- PROBLEM DESCRIPTION: From the material below, copy every line in which the word "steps" occurs.

- DATA FOR THIS TASK:
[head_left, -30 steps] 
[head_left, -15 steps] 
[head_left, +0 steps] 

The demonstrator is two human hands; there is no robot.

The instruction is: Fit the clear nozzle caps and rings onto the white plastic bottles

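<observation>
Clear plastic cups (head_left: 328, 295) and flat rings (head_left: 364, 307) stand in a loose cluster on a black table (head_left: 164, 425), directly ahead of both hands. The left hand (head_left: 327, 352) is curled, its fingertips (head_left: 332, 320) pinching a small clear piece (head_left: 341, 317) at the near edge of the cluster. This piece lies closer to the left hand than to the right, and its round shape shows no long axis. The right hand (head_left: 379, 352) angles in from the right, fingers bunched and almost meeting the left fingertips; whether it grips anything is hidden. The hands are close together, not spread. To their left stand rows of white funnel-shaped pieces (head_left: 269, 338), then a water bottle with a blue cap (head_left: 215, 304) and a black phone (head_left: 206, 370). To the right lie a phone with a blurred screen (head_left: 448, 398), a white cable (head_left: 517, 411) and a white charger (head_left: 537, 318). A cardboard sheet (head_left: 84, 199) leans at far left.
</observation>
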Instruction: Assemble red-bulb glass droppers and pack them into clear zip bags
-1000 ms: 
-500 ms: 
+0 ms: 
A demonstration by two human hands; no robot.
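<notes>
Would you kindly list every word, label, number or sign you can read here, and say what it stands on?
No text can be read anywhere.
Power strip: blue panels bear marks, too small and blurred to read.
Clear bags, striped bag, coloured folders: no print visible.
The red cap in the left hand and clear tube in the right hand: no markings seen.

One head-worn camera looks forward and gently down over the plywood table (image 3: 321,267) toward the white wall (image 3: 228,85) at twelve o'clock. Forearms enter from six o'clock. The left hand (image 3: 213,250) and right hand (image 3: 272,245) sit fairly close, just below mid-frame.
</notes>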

- RESULT FOR THIS TASK:
[head_left, -30 steps] 
[head_left, -15 steps] 
[head_left, +0 steps] 

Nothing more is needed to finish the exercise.